Figure titles and legends
Figure 1A. Family pedigrees with juvenile-onset open-angle glaucoma (JOAG) and EFEMP1 mutation status. Arrow indicates the proband. Squares indicate male subjects; and circles refer to female subjects. Slash through indicates a deceased individual. Solid symbols indicate subjects diagnosed with JOAG; half-filled symbols indicate subjects who carry the EFEMP1 variant but with no clinical signs of glaucoma; and open symbols refer to subjects with no glaucoma and noEFEMP1 variant. Genotypes are heterozygous mutant (m/+) and wild type (+/+). Figure 1B. Schematic diagram of EFEMP1 and evolutionary conservation. EFEMP1 Genbank transcript NM_001039348.3 and color-coded exons corresponding to the protein domain. The mutations p.Asn80Tyr, p.Arg477Cys, and p.Ter494Glnext*29 are located at highly conserved domains across several organisms.
Figure 2. Fundus images from a patient from Family B with EFEMP1 variant p.Ter494Glnext*29 (B-V:5). The image show damage to the optic nerve but no evidence of subretinal deposits (drusen) characteristic of Malattia Leventinese/Doyne Honeycomb dystrophy.

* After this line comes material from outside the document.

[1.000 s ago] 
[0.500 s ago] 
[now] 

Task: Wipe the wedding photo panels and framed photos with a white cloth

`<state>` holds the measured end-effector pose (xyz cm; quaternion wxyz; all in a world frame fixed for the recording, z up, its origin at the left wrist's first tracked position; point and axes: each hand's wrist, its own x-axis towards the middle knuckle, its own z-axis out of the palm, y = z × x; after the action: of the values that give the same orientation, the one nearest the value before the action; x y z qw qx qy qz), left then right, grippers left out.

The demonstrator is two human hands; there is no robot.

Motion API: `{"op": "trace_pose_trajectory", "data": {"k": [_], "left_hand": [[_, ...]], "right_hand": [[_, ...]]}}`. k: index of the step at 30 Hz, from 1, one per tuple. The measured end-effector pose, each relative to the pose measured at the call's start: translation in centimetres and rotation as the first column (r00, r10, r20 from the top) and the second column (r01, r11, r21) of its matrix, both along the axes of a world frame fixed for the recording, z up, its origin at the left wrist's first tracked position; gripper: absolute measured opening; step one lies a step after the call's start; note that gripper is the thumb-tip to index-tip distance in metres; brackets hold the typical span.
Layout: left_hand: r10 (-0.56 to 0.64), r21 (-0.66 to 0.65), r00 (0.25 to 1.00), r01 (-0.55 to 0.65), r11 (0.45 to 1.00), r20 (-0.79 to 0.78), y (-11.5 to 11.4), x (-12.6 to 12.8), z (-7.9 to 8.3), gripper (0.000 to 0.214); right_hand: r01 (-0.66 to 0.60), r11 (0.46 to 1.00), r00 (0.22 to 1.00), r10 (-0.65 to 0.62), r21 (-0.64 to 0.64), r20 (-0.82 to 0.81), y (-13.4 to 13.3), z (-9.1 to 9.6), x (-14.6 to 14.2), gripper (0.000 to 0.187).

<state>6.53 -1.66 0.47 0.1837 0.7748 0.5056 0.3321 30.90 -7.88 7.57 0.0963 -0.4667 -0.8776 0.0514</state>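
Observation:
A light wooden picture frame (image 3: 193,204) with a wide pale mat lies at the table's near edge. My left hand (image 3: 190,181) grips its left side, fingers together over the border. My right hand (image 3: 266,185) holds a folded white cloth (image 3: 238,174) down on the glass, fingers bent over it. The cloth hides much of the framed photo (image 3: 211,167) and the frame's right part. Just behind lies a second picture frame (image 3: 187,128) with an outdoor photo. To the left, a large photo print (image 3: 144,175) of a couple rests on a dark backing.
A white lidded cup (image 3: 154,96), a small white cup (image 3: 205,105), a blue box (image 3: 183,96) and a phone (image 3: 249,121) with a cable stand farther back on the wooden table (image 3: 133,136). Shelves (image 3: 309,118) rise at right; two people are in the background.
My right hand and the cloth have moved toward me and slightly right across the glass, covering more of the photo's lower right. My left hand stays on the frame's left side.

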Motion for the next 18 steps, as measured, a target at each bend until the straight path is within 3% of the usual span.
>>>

Figure 3. Single cell RNA sequencing EFEMP1 expression and known early onset glaucoma genes from the human aqueous humor outflow pathway. Comparative expression levels of EFEMP1 and genes known to cause various types of early onset glaucoma. Plot generated from the Broad Institute of MIT and Harvard’s Single Cell Portal using data from “Cell atlas of aqueous humor outflow pathways in eyes of humans and four model species provides insight into glaucoma pathogenesis” by van Zyl et al, 2019.16
Figure 4 . Expression of EFEMP1 in COS-7 cells.Cultured COS-7 cells transfected with wildtype and variant EFEMP1 and processed with immunocytochemistry and the following stains: DAPI (nucleus), CellLight ER-RFP (endoplasmic reticulum), Alexa 647 (EFEMP1protein), GFP (GFP expression reporter). Imaged using Leica SP8 confocal microscope using 63x objective (glycerol immersion), digital zoom 2x.